What happens if you rashly sell your home and stuff to circle the globe because others seem to do it with great happiness and freedom?
That hurried quantum leap creates an absolute nightmare. Utter identity loss, the terror of forgiving all of your false idols at once and the blanket anxiety of feeling naked, exposed and insecure because you own a carryon, laptop, backpack and 1 week’s change of clothes all feel completely overwhelming.
Take baby steps, folks. Slow and steady change works best for long term shifts.
Trust your intuition. Perhaps now is not the time to sell everything and circle the globe because you aren’t mentally prepared for this life.

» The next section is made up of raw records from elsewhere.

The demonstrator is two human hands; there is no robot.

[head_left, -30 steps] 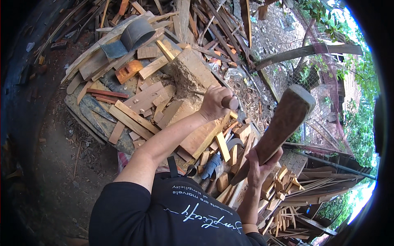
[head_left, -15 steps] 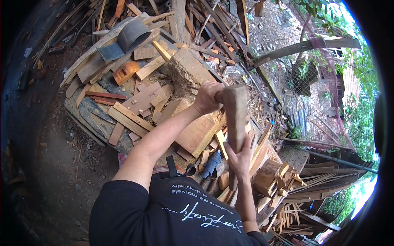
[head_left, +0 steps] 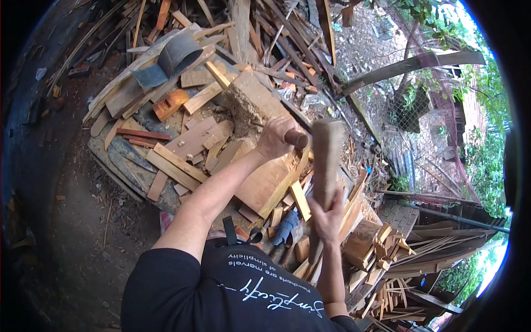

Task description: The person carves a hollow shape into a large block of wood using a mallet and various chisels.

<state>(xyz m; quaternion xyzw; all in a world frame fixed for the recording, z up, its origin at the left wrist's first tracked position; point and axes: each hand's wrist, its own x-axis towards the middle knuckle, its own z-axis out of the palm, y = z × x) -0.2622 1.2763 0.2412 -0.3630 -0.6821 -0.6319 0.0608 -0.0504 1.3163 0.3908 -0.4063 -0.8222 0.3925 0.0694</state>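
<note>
My left hand [head_left: 271, 139] is closed around a chisel, whose round brown wooden handle [head_left: 297, 138] sticks out toward the right. Its blade points left at the rough, chipped side of a large wooden block [head_left: 259, 93]; my fingers hide part of it. In my right hand [head_left: 330, 220] is a thick wooden mallet [head_left: 326, 157], gripped below its wide end and slightly blurred. A small gap separates the mallet from the chisel handle. Under my left wrist lies another thick block [head_left: 264, 187] with wood chips on top.
An orange-brown wooden hand plane [head_left: 170, 105] and a curved dark sheet [head_left: 180, 48] lie on the cluttered bench at left. Loose planks and offcuts [head_left: 176, 166] surround the block. Scrap wood [head_left: 287, 39] is heaped behind, and a stack of cut pieces [head_left: 381, 249] stands at right.
The mallet has moved right, away from the chisel handle's end, which it overlapped before. My right hand has shifted slightly right with it; my left hand stays nearly in place.
</note>
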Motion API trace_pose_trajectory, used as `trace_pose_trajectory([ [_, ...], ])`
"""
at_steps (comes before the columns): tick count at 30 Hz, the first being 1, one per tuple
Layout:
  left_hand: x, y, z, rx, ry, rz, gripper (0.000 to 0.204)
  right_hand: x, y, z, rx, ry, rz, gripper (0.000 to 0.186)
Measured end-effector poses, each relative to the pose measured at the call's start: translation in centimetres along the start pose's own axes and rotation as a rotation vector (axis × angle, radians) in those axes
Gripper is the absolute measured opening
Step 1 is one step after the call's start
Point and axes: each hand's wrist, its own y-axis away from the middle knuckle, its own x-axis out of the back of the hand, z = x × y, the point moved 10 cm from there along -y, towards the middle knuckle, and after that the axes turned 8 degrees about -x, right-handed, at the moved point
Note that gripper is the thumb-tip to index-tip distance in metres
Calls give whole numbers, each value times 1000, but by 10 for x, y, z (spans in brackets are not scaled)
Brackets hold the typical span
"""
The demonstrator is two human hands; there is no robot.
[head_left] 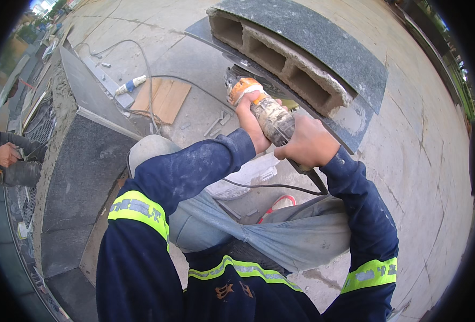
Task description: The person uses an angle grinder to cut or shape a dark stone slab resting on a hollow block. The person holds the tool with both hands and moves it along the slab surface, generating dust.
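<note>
An orange angle grinder [266,115], its body smeared with pale dust, is gripped in both hands. My left hand [251,121] is closed round its front part, near the guard and disc. My right hand [307,137] wraps the rear end, where a black cable leads down. The grinder's head is at the near edge of a dark speckled stone slab [361,129]. On that slab rests a hollow concrete block [302,70] with another dark slab [323,43] on top. The disc is largely hidden by the tool and my hands.
At left stands a stone-clad step [87,161] with rough mortar along its edge; beyond it, a co-worker's hand [6,154] holds something. A plywood board [167,102], cables, a blue plug [131,85] and offcuts lie on the concrete ground [420,204]. A white packet [248,172] lies beneath my arms.
</note>
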Motion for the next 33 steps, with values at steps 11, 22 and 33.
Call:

Maybe your heart guides you to conduct a yard sale to rid yourself of genuinely worthless trinkets, in order to prove their worthlessness, to inspire a cathartic purge and to assure you of who you are…..and more importantly, who you are not.
Listen to your gut hunches to be guided in the proper direction from love.
Conclusion
Being a traveling minimalist is freedom.
This life does not feel freeing as some fleeting state.
It is freedom.
You are, literally, almost completely unbound to:
- any thing
- any schedule
- any place
- any time
- anyone
I can assure you that these experiences are not hell but quite heavenly, for most of the time.
Most never understand the torture that attachment to things causes and the bliss that detachment from things promotes.
But knowing why you want freedom and how prepared you are to take the plunge are the first two steps toward being a traveling minimalist.
Spend time in quiet to answer these questions before selling the farm and hitting the road.